Il Messico è la prima squadra del Mondiale a conquistare il passaggio del turno, a spese di una Corea del Sud in tono minore rispetto allo spumeggiante debutto contro la Repubblica Ceca. In una partita avara di emozioni serve un erroraccio del portiere Kim Seung-Kyu in avvio di ripresa per regalare ai padroni di casa la qualificazione ai sedicesimi di finale. Prima e dopo, poche emozioni se non per gli oltre 40mila che riempiono lo stadio di Guadalajara, impegnati negli olè anche per i più banali passaggi a metà campo.

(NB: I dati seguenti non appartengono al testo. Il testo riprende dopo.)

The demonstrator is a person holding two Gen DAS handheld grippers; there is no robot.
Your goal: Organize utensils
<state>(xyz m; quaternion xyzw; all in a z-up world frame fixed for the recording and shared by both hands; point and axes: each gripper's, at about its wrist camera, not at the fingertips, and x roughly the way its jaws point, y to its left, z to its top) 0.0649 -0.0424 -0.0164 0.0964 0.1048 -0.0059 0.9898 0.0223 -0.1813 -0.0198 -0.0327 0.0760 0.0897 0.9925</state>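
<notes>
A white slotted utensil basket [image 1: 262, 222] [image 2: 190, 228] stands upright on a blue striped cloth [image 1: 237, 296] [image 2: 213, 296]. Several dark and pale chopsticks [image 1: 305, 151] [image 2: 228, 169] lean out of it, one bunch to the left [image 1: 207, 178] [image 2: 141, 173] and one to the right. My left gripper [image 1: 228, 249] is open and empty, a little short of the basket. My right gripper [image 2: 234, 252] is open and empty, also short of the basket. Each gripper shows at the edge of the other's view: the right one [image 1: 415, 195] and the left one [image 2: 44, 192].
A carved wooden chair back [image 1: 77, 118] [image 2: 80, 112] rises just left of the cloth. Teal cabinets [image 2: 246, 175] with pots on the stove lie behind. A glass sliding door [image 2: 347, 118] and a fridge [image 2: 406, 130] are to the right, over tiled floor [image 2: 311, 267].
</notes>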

Ed è proprio uno che in quello stadio ci gioca, Luis Romo, l'eroe di giornata. Quando, al rientro in campo, il Messico alza il numero di giri, Kim si lascia sfuggire il pallone in mezzo a una banale uscita alta ed è lui il più veloce ad avventarsi sulla sfera, calciandola nella porta sguarnita. Per il difensore del Guadalajara, 31 anni, una festa sotto gli occhi della fidanzata, che corre ad abbracciare dopo il triplice fischio per regalarle la maglia. Per il resto, lo spareggio anticipato tra le due potenze del girone A regala poche emozioni. Il primo tempo scorre tra falli tattici a centrocampo e le proteste del ct centroamericano Aguirre, più volte richiamato dall'arbitro che arriva a minacciarne l'espulsione.